Re: complex numbers and the law of cosine
- From: "Zdislav V. Kovarik" <kovarik@xxxxxxxxxxx>
- Date: Tue, 14 Oct 2008 14:40:54 -0400
On Sun, 12 Oct 2008, fishfry wrote:
In article
<ba9c19db-4f15-4375-abd6-6542f3c7c4d4@xxxxxxxxxxxxxxxxxxxxxxxxxxxx>,
deadpickle <deadpickle@xxxxxxxxx> wrote:
I am trying to find an angle in an obtuse triangle. The only way I can
figure to do this is to use the law of cosine. Here's the problem:
c^2=a^2+b^2-2ab cos C
B=arccos((c^2-a^2-b^2)/(-2ab))
were:
a = 3.105
b = 3.803
c = 6.944
When I solve for the angle B I get a complex number (), why?
Visualizing the problem show that the angle should be solvable. Is
there a way to get a real number for this?

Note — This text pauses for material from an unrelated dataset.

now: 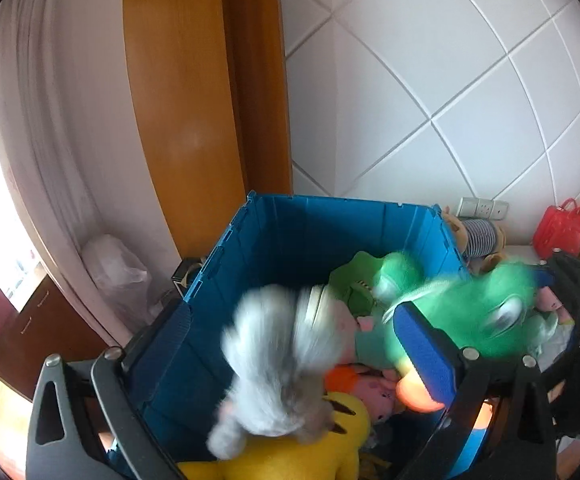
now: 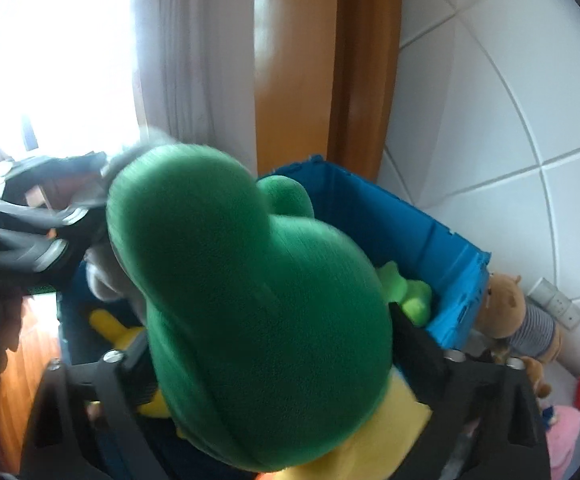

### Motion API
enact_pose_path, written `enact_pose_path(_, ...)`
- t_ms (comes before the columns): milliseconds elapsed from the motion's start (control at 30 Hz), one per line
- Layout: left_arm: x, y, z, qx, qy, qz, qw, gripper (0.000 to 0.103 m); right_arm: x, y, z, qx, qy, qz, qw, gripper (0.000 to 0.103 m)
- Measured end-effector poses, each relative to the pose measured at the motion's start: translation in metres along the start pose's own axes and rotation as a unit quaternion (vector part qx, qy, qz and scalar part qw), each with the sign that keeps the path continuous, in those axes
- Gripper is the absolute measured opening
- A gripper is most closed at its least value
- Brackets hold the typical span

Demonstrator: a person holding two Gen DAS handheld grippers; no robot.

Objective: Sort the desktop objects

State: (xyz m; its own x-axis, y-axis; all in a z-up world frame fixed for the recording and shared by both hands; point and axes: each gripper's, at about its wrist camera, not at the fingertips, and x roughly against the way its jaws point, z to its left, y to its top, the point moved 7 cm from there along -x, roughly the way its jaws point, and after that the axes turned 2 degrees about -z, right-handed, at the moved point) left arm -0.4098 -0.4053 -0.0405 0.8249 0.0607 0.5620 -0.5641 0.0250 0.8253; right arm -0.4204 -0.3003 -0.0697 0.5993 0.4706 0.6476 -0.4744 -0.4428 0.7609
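Blue plastic walls of the storage bin (image 1: pixel 322 224) frame most of what we can see, and much else is smeared by motion. In the left wrist view a grey plush toy (image 1: pixel 273 364) blurs between the fingers of the left gripper (image 1: pixel 290 360), whose jaws stand wide with no pad pressing on it; we cannot tell whether the toy still touches anything. It hangs over the bin's near edge, above a yellow plush (image 1: pixel 302 448) cut off by the frame.

In the right wrist view a green plush toy (image 2: pixel 257 300) fills the middle and hides most of the bin (image 2: pixel 410 232). The right gripper (image 2: pixel 273 356) is spread wide on either side of it; the pads are hidden behind the toy, so contact is unclear. Outside the bin's far right corner a bear in a striped shirt (image 2: pixel 518 320) sits against the tiled wall (image 2: pixel 490 100).
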Motion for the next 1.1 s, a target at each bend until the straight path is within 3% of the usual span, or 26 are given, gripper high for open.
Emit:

a + b = 6.908, less than c.
Precisely, and if one calculates all the alleged "cosines", one gets
cos(A) = 2133/2114 > 1
cos(B) = 631/627 > 1
cos(C) = -677/663 < -1
A triple whammy!
A joke from the military service in the late Czechoslovakia: imagine a
less educated but politically dedicated officer lecturing to math
students:
"The projection is calculated using a function called cosine, which has
values between -1 and 1. But in emergency situations, such as during the
Great Patriotic War [the Soviet share of WWII], it attained values up to
5.0 "
In complex functions course, it is a standard exercise to find a
complex number whose cosine is 5 (for example).
Cheers, ZVK(Slavek).
.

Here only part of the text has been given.